Aweditorium was a music discovery app that gained notoriety on the iPad, hailed by many as a revolution in listening to music. While this was at one point the Aweditorium official website, that is no longer the case, as this address is no longer the official website. The history of Aweditorium was a brief one, but one that left a positive legacy, and acted as a precursor to many of the most popular music streaming acts that are still in use today.
Perhaps the biggest draw of Aweditorium was how easy it was to use. When you activated the Aweditorium app, you were shown a grid of thumbnails depicting a number of different musical artists. These artists came from thesixtyone's library of musicians, a group that acted as a massive collective of independent musicians. As a result, it was incredibly likely that you had never heard of most of the artists that you were hearing music from in a given session using Aweditorium.
From there, users would tap a thumbnail to hear music from that artist. Having never heard of most of the artists depicted within the app, it truly was anyone's guess as to whether or not a user would like the music of one of the artists they chose. But the great thing about Aweditorium was that even if you felt like you didn't enjoy one of the artists you chose, you had the ability to immediately switch to another by tapping another thumbnail.
One of the nicest features of Aweditorium was that users didn't have to do any searching to get to the music that was available on the app. Whereas other music streaming apps require you to start by putting in a specific artist or genre, Aweditorium just gave you a large screen full of artists to choose from, allowing you to try a little bit of everything before finding things you liked, which you could listen to on your own at your own pace.
In addition to simply listening to music, Aweditorium offered so much more to its users who found the app through the Aweditorium official website, whereas this address is no longer the official website of the Aweditorium app. Users of the app could also get visual content that really enriched their experience, including the ability to read details about each artist, watch interviews with each artist, the ability to view other songs from that artist, and the ability to share a song that you really enjoyed to social media platforms including Twitter. Aweditorium described itself as an immersive music experience, and it was correct on that front thanks to these features.
Of course, the best part of Aweditorium was that all of these features were free. With music subscription services like Apple Music or Tidal being so expensive, the thought of a virtually endless library of new music coming for free and with all of the added content bonuses that Aweditorium carried is impressive.
Aweditorium was largely well received by those who downloaded the app, with the app receiving an 8/10 average rating on Softonic. Users loved the large selection of music and the exploratory nature of the app itself. These positives have been the lasting legacy of Aweditorium, which has stood the test of time even as the app is no longer usable.

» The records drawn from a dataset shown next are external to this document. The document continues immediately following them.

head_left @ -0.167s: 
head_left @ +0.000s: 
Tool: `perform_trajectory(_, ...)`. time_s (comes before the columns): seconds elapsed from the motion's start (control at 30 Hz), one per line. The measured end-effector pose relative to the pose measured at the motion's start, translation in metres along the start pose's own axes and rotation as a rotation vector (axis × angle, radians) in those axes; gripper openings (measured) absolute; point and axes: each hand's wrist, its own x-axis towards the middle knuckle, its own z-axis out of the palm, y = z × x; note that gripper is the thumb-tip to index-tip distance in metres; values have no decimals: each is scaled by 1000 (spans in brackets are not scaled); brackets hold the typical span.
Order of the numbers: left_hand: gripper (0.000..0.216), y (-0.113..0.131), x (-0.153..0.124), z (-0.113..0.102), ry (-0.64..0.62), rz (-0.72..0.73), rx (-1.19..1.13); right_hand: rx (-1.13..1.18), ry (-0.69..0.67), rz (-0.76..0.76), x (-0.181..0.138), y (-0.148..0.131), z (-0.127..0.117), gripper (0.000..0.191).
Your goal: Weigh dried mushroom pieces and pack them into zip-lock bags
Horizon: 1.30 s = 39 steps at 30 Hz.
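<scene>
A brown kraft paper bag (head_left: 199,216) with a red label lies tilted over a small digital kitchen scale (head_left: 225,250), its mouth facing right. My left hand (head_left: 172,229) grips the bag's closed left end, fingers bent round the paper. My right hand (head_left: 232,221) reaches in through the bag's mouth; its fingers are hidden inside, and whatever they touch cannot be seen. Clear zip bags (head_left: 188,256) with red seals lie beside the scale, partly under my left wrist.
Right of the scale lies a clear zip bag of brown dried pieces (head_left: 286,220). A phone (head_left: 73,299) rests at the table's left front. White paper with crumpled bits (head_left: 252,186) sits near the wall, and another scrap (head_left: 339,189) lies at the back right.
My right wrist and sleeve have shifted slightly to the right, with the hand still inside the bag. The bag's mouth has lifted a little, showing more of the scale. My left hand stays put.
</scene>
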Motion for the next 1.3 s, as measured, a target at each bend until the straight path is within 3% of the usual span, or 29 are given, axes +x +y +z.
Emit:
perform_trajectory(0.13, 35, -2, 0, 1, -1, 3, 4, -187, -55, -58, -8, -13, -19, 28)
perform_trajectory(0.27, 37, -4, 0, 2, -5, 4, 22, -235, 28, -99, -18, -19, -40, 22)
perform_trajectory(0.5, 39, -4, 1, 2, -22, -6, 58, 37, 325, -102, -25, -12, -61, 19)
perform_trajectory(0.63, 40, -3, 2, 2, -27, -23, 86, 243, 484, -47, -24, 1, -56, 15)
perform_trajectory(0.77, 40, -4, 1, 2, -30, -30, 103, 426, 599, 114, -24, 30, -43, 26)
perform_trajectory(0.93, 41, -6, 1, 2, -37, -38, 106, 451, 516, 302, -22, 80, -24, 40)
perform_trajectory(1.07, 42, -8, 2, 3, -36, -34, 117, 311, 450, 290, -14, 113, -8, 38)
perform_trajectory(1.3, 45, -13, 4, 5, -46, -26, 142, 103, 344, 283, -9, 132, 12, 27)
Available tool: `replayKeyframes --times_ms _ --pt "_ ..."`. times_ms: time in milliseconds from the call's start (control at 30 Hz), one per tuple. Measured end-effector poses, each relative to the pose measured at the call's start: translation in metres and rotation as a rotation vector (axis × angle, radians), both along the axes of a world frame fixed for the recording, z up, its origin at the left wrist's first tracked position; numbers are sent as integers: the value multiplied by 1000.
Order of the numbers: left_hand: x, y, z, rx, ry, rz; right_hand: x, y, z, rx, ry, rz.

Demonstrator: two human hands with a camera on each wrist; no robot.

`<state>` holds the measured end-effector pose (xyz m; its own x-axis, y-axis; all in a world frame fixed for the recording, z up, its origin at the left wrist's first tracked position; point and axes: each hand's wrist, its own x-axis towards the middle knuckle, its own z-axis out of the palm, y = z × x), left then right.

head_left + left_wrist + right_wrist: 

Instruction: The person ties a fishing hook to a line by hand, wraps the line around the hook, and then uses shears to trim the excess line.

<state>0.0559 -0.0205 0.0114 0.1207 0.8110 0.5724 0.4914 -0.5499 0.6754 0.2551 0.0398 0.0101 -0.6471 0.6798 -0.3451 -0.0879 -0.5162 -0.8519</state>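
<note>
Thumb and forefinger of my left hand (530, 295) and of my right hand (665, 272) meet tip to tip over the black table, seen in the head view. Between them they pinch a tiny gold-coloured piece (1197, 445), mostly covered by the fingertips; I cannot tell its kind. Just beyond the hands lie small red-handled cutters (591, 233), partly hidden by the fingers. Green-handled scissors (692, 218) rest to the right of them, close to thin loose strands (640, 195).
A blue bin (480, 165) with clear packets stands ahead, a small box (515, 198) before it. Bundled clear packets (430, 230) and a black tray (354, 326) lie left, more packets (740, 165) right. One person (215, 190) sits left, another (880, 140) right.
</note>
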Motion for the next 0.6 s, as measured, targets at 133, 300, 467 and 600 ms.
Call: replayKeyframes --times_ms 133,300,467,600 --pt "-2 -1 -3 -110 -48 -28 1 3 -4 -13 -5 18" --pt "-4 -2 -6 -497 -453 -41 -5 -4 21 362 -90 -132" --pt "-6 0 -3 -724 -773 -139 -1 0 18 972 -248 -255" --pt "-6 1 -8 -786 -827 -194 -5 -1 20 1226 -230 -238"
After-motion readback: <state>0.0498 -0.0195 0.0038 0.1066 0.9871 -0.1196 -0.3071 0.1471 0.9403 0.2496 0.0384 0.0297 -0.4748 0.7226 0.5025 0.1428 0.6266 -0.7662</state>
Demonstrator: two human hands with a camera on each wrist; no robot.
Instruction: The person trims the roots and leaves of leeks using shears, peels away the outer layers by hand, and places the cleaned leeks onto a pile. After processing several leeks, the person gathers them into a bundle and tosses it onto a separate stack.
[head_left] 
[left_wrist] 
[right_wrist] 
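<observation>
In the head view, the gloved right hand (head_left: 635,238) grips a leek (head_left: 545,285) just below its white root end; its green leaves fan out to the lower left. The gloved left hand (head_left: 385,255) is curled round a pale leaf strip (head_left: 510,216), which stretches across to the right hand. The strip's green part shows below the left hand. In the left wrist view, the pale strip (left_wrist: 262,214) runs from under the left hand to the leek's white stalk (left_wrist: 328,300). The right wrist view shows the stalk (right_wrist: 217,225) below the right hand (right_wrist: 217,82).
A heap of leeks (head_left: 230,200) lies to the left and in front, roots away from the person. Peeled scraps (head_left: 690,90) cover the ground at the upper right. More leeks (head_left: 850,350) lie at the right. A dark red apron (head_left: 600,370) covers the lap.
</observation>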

None of this was to say that Aweditorium was the perfect app. As this is not the Aweditorium official website, it can be said that the app wasn't without its flaws. Being unable to search for any of the artists within thesixtyone's network was a bit of a drawback, as you were unable to track down something you were interested in even if you knew you wanted to listen to it ahead of time. Also, critics of the app were less than thrilled with the fact that the music was mainly indie rock music, which was great for fans of that genre, but made it less than accessible to people who had different tastes.
Aweditorium had a Twitter account that was active up until 2011. It frequently retweeted compliments from users of the app who expressed that they were enjoying their experience with the app. The account also dedicated itself to updating users on the status of issues with the app, among other updates that allowed users to find out what was going on in real time.

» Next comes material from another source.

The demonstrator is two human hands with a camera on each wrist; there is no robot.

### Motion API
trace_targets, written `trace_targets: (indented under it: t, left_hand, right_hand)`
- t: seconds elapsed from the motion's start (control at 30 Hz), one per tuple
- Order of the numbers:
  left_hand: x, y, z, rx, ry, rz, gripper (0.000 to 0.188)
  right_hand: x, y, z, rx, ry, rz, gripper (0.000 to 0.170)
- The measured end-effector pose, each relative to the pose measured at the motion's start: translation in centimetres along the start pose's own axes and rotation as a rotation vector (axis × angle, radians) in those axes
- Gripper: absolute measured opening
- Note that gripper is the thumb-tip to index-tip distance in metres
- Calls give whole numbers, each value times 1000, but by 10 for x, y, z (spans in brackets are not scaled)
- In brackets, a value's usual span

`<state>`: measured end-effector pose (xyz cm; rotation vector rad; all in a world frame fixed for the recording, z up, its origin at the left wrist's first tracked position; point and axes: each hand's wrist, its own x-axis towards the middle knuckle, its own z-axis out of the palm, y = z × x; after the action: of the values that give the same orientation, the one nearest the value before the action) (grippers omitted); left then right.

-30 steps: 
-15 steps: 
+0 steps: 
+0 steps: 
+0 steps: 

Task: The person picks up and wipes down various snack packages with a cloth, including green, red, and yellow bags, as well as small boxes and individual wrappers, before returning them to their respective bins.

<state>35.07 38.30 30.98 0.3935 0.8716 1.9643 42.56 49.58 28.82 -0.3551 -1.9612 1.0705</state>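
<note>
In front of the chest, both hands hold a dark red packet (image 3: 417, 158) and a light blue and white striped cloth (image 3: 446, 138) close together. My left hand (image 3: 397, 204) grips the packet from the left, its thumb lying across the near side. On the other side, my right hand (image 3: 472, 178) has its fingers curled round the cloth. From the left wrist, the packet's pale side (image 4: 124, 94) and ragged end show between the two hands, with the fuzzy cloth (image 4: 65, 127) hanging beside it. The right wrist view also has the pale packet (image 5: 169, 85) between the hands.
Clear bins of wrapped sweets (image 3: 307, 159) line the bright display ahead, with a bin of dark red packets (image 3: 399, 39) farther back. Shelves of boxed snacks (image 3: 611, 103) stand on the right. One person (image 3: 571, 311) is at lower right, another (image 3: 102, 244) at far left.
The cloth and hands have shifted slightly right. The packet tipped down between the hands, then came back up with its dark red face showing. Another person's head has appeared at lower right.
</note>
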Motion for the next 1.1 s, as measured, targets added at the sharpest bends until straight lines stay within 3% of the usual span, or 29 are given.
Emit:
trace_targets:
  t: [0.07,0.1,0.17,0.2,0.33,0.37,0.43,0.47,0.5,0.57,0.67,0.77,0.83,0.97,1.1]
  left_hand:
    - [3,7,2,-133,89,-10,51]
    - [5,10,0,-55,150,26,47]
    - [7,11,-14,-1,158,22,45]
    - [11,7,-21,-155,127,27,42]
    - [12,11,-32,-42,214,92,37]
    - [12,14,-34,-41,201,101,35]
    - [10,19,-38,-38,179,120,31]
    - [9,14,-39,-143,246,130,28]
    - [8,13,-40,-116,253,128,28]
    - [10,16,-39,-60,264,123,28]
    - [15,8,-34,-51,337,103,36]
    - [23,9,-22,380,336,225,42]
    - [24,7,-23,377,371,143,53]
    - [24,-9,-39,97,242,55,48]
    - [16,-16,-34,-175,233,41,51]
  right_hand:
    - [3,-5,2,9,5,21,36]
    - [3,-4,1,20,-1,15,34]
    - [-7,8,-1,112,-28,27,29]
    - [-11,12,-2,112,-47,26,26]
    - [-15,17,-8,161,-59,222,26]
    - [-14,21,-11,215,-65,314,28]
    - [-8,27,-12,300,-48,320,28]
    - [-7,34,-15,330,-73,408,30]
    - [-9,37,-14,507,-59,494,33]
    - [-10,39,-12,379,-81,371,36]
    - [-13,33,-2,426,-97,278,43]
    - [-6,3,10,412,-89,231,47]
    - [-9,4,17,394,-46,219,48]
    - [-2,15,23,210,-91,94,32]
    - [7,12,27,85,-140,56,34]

In 2013, after nearly a year and a half without sending a tweet, the Aweditorium Twitter account announced an app called Dinorama from the team at thesixtyone, where users could download an app for $2.99 that was supposed to teach children how to manage money. It was a dramatic pivot from the music-focused Aweditorium, and was the last anyone had heard from the Aweditorium Twitter account.
In 2017, thesixtyone announced it was shutting down for good, with thesixtyone.com becoming inactive at that time. Before the shutdown, the site was still featuring independent artists from around the world, and ensuring that they were being paid for their work, although by then there arose a number of other ways for independent artists to get their work out there and monetized to where thesixtyone became obsolete, so to speak. And while thesixtyone is no longer here to highlight indie artists, their impact via Aweditorium was a memorable impact, which is more than many can say in the music industry.
Today, music streaming apps like Pandora and Spotify are still around to carry the mantle that Aweditorium did in slighly different ways. Pandora lets you choose one artist or genre and feeds you songs that are similar to what you selected, while Spotify tends to be more playlist-based than its contemporaries. Both of those services also have paid options. While both are good, they don't offer the exploratory nature that Aweditorium carried, and Aweditorium surely didn't think to charge its consumers at any point in time, as simply getting the music out there and allowing users to choose to buy it on their own was the goal.